L’Association pour la promotion des droits des enfants et des femmes vulnérables (APDEF-Irumu) alerte sur des faits de violences qui auraient été commis par des militaires des FARDC contre des civils lors des activités de salongo dans le groupement Bandavilemba, en chefferie des Walese-Vonkutu, territoire d’Irumu.
Selon l’organisation, un habitant de Ndalya identifié sous le nom de Katembo Sekanabo aurait été victime de violences de la part de militaires FARDC, jeudi 6 août 2026, dans le village de Byane.
L’APDEF affirme que la victime aurait été soumise à des actes de torture pendant les heures consacrées au salongo.
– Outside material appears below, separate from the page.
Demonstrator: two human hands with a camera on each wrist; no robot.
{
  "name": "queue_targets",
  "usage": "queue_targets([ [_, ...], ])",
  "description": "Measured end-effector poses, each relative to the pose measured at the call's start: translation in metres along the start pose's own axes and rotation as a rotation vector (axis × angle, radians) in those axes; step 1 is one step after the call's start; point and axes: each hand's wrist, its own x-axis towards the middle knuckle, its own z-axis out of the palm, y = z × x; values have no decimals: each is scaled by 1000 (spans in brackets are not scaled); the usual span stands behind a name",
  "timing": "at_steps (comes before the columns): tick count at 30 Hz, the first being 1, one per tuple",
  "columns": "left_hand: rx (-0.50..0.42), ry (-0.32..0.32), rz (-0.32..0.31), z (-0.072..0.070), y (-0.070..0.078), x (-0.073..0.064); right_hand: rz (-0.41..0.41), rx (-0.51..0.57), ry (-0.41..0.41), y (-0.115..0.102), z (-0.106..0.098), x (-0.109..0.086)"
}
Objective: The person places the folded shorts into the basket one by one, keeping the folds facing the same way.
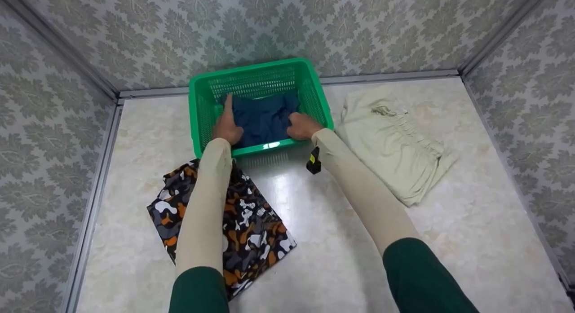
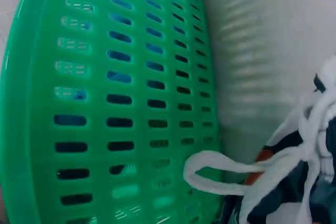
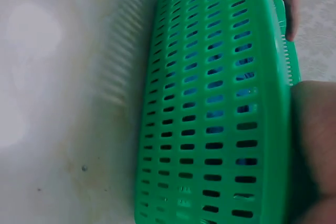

Ses cheveux auraient notamment été rasés à l’aide d’une machette.
Un autre incident aurait également été enregistré dans le village d’Idohu. D’après la même source, des militaires FARDC auraient tiré plusieurs coups de feu alors que des habitants procédaient au recouvrement des « jetons » liés aux activités de salongo.
L’APDEF demande l’ouverture d’une enquête
Face à ces accusations, le coordonnateur de l’APDEF-Irumu, Christophe Munyanderu, condamne ce qu’il qualifie de comportements « inhumains » à l’égard de la population civile.
L’organisation estime que les opérations de salongo ne devraient pas donner lieu à des violences ou à des traitements dégradants envers les habitants, même dans le contexte particulier de l’état de siège.
« Le salongo ne constitue aucune infraction au droit congolais », soutient l’APDEF, qui appelle les militaires au respect des droits fondamentaux des civils.
L’organisation demande par ailleurs que toute la lumière soit faite sur ces incidents et que les éventuels responsables répondent de leurs actes devant la justice.
Aucune réaction officielle des autorités militaires n’a, pour l’heure, été rapportée concernant ces accusations. Une enquête indépendante permettrait d’établir les circonstances exactes des faits dénoncés et les responsabilités éventuelles.